De manière hypnotique, des souvenirs envahissent ma pensée à l'instant où j'évoque ces moments, et un flotteur en forme de gros radis, blanc strié de rose, danse sur l'onde molle et sombre, captant toutes mes espérances d'alors.

C'est peu dire que je conserve une grande nostalgie de cette époque et de ce lieu ; c'est peu dire que le moindre élément le concernant mobilise mon énergie.















Ainsi l'autre jour, effectuant négligemment mes recherches sur Internet comme on lancerait sans trop y croire sa cuillère à la pêche au lancer, c'est-à-dire lançant trois mots dans le moteur Google sans penser à rien, me remonte une référence mentionnant ce fameux pont.

Il s'agit d'une petite légende que je ne connais pas, recueillie par Paul Sébillot et publiée en 1894. Elle fait partie d'un recueil intitulé extraordinairement : "Les travaux publics et les mines dans les traditions et les superstitions de tous les pays : Les Routes - Les Ponts - Les Chemins de Fer - Les Digues - Les Canaux - L'Hydraulique - Les Ports - Les Phares - Les Mines et les Mineurs".





















C'est qu'en 1889, cet ethnologue, écrivain et peintre français, originaire de Bretagne (1843 - 1918) - et qui consacra à sa province natale nombre de ses travaux -, est nommé chef de cabinet au ministère des Travaux publics, dont son beau-frère, Yves Guyot, est titulaire.
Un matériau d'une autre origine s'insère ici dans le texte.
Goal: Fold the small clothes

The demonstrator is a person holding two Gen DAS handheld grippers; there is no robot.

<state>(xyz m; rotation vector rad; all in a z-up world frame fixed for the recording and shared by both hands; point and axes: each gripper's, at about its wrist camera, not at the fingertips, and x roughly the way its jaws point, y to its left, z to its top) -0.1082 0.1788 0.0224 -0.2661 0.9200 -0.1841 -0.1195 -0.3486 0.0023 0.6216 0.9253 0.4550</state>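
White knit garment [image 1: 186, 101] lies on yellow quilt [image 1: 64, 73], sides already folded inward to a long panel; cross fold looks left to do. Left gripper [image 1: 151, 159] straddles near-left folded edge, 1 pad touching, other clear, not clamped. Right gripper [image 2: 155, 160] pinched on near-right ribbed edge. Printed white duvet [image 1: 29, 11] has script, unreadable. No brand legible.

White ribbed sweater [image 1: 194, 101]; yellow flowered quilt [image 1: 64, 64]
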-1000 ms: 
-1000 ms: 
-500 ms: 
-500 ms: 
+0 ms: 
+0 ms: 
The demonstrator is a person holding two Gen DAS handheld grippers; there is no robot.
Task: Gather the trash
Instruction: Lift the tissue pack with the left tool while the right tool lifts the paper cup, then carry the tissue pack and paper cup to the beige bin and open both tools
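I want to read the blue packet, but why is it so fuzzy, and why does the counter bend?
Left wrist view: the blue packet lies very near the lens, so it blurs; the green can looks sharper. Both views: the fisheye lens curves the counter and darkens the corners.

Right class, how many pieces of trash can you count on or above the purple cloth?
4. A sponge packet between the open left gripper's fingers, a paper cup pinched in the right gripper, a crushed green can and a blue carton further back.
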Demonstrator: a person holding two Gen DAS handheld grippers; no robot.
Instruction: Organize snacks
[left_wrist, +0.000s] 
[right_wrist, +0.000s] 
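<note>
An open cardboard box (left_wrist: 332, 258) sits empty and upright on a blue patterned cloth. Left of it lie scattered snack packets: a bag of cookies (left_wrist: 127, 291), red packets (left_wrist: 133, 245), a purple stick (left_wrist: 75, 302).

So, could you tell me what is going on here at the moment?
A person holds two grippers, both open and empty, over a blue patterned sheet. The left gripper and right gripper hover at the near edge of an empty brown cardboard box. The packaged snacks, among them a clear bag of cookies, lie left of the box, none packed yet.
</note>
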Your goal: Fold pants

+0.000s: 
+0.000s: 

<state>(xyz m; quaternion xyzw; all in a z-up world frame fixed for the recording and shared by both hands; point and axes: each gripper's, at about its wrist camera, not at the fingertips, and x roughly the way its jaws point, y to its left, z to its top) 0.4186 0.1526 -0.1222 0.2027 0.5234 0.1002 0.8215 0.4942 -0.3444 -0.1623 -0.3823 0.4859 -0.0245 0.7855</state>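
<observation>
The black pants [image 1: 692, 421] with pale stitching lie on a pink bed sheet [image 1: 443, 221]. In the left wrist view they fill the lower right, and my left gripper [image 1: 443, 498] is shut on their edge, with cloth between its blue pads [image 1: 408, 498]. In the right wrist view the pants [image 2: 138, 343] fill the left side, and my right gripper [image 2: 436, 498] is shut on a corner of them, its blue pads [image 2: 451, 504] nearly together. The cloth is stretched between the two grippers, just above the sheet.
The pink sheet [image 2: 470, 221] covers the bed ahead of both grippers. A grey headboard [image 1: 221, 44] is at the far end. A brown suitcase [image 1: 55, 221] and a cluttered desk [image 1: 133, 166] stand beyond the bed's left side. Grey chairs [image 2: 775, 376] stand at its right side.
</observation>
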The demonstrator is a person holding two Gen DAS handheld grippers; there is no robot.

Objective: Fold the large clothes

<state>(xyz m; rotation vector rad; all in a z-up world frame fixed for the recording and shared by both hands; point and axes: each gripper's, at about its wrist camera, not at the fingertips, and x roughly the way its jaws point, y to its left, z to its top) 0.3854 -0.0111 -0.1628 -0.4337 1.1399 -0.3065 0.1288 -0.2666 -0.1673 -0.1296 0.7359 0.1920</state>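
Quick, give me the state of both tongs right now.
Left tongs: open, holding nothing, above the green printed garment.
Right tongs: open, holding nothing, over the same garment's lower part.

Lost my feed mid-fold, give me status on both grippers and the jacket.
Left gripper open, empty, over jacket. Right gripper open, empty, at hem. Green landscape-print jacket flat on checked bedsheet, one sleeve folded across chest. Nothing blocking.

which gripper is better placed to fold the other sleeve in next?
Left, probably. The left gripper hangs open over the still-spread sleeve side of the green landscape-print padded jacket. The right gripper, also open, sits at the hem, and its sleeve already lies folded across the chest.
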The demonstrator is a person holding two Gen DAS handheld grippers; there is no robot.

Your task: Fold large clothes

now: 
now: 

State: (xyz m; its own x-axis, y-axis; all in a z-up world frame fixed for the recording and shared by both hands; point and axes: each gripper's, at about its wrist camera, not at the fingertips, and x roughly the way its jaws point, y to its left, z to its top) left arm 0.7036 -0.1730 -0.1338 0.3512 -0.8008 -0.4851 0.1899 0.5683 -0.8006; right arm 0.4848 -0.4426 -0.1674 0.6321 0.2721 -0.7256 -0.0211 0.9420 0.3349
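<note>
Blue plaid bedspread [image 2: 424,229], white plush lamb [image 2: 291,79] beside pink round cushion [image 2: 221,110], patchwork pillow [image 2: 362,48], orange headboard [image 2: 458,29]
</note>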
Il reste à ce poste jusqu’en 1892, observatoire idéal qui lui permet de recueillir de nombreuses informations qui feront l’objet du volume mentionné ci-dessus.

Ce petit conte à pour épicentre un "pont de l'Arondel" qui n'a rien à voir avec le bel ouvrage que l'on peut encore observer et qui fut construit au milieu du XIXème siècle. Cet antique dispositif n'était probablement pas localisé à l'endroit exact où se trouve ce dernier, mais dans les parages, là où l'on devait pouvoir passer le Don plus ou moins à gué.

Dans cette histoire il est question de "frairies", une de Guémené et l'autre d'Avessac, commune limitrophe de Guémené dans cette partie ouest de la commune. Et d'autres lieux ou personnages sont évoqués, sur lesquels quelques éclaircissements pourraient être utiles.

Les frairies étaient une organisation sociale et religieuse des pays ayant parlé breton, héritée des vieilles institutions celtiques ("clans"), datant du VIème siècle, laquelle perdura jusqu'à l'époque moderne.

Dotées d'un chef, d'un saint patron, d'une chapelle et parfois d'un cimetière, ces entités géraient en particulier les terres communes et aidaient leurs pauvres.

La frairie de Sarran  à Guémené-Penfao occupait un espace géographique assez restreint (une quinzaine de kilomètres carrés), complètement à l'ouest de la paroisse, au sud du Don.

Sarran viendrait du breton et signifierait "ruisseau des grenouilles" peut-être en référence au proche ruisseau qui marque la séparation avec Avessac et qui va se jeter dans le Don.

Cette frairie était placée sous le patronage de Saint-Cloud (deux lieux-dits en témoigneraient encore) et regroupait les villages de La Jaunais, l'Epinais, Sarran, la Bottais, la Glaudais, le Pas-Heurtel, la Moussaudais, le Calvaire, le Plessis, Bolbrun, la Gautrais, le Perron, les Merions, les Mortiers, Vieux Champ, Orvault, la Nouasse, Port Jarnier (et surement la Rue Hamon, aujourd'hui disparu).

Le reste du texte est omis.